# OT: The BBB.net awards nomination thread



## o.iatlhawksfan (Mar 3, 2006)

I made a BBB.net award, and were doing the nomations right now, the rule are below. If you have any questions i'll be happy to answer them for you

First i'm going to hold the nomination for the best poster in this board. Next week i'm going to make a poll for all those who got nominated, and yall will get to choose the best poster in this fourm


----------



## knicksfan (Jan 4, 2003)

I nominate Kitty. She's one of the best mods PERIOD on BBB.NET. She will definetly be pretty damn close to a shoe-in for best poster on this board in my book NO DISRESPECT TO ANYONE ELSE.


----------



## Shady* (Jul 3, 2005)

frank1009


----------



## Dre (Jun 20, 2003)

Kitty, Twinkiefoot


----------



## Truknicksfan (Mar 25, 2005)

Kitty. :cheers:


----------



## The Future7 (Feb 24, 2005)

Kitty


----------



## IbizaXL (Sep 21, 2005)

Kitty...'nuff said :banana:


----------



## Futurama_Fanatic (Jul 21, 2005)

for diehard fan i have to go with frank1009 
for mod kitty


----------



## L (Sep 20, 2005)

Kitty, TruKnicksfan


----------



## HB (May 1, 2004)

This is obvious 

Kitty


----------



## Zuca (Dec 4, 2003)

Kitty
EwingStarksOakley94
Da Grinch


----------



## Mr. Hobbes (Jul 1, 2005)

Kitty, TwinkieFoot


----------



## ToddMacCulloch11 (May 31, 2003)

Kitty


----------



## TwinkieFoot (Jul 8, 2006)

Dagrinch, Kiyaman, Dre and WTChan


----------



## USSKittyHawk (Jul 22, 2005)

I love straight to the point posters, who don't beat a dead horse, so here are my selections:

Da Grinch 
Alphadog
Gotham2Krazy
KnicksFan
TruKnicksfan
Frank1009 (for holding down NBA General)


----------



## o.iatlhawksfan (Mar 3, 2006)

*annoucement deleted*


----------



## Brolic (Aug 6, 2005)

Kitty and KristicAllStar


----------



## knicksfan (Jan 4, 2003)

Thanks for the nomination Kitty. I used to be active as HELL on these boards but since the season didn't start yet I really can't show the new guys my skills as of yet.
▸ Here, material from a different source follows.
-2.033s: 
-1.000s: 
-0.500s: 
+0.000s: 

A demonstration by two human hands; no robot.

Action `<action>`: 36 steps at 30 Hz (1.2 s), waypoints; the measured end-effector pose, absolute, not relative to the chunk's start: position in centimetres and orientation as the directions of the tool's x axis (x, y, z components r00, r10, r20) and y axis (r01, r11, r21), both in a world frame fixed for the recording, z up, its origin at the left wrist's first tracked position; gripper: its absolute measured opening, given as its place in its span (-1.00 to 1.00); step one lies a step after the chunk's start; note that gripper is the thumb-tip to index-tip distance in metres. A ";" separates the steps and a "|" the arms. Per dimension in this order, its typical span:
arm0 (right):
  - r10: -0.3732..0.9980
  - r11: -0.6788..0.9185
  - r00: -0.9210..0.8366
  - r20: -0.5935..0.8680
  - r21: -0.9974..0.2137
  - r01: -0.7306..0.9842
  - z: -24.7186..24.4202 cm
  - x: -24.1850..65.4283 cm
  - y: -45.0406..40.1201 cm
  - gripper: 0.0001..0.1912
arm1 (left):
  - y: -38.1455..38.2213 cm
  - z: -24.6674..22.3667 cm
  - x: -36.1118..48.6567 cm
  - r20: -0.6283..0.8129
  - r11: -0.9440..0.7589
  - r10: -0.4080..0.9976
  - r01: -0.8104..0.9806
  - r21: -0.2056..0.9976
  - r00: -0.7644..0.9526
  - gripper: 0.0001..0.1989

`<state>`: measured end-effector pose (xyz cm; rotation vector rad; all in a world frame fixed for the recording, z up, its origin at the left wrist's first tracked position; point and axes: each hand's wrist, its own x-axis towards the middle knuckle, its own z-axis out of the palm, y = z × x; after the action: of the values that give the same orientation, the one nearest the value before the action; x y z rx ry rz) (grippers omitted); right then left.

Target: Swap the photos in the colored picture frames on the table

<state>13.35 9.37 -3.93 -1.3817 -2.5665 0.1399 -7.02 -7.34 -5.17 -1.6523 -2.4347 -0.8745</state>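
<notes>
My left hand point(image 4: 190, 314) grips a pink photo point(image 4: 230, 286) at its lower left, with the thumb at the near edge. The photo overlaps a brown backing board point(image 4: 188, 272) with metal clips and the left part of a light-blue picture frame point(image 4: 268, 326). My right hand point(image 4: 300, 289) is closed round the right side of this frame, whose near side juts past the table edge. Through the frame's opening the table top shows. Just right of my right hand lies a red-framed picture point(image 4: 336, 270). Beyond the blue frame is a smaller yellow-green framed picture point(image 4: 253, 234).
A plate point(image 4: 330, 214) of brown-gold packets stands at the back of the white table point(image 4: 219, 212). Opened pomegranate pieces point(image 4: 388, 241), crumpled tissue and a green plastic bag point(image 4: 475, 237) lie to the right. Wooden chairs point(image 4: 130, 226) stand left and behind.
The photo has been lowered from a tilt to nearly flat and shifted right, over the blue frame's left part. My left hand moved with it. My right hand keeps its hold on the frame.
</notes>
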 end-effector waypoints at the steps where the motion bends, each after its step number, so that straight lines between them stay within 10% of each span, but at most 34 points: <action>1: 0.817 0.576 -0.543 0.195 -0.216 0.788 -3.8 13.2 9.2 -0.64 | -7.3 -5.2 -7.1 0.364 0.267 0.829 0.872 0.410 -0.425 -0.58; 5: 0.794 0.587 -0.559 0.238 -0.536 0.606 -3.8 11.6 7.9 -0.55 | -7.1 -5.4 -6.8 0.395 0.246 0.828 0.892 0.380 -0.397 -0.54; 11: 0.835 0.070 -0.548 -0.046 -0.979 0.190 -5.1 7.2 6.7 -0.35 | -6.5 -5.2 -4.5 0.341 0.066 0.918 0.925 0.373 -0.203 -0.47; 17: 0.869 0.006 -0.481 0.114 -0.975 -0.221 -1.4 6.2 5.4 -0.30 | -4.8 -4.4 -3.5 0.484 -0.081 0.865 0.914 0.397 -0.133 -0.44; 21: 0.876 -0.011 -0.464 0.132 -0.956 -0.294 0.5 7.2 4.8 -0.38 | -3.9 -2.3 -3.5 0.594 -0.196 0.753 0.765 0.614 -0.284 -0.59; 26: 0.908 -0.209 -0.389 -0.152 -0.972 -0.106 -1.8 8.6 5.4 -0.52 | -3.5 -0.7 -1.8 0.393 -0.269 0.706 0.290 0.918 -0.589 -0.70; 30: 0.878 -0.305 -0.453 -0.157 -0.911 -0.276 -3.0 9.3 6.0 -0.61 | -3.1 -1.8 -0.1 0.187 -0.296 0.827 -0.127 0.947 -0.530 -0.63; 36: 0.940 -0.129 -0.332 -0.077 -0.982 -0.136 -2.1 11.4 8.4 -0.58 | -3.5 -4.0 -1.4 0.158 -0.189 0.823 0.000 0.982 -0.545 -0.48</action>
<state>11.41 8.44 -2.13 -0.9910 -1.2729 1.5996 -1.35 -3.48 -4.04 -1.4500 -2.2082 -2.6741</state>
I definetly think this is Kitty's award without question though.


----------



## Da Grinch (Aug 17, 2002)

i vote kitty for both.


----------



## EwingStarksOakley94 (May 13, 2003)

KITTY!!

thanks for the love Zuca


----------



## Truknicksfan (Mar 25, 2005)

I dont think there doing the awards anymore lol.


----------



## o.iatlhawksfan (Mar 3, 2006)

Truknicksfan said:


> I dont think there doing the awards anymore lol.


Look at my sig


----------



## Truknicksfan (Mar 25, 2005)

> Look at my sig


Sorry......Everyone look at his sig lol.


----------



## L (Sep 20, 2005)

Cant we just name *Kitty* winner?


----------



## 0oh_S0o_FreSh!! (Jun 3, 2006)

Da grinch. he makes some of the most logical posts i have ever seen


----------



## o.iatlhawksfan (Mar 3, 2006)

*polls open tomorrow*


----------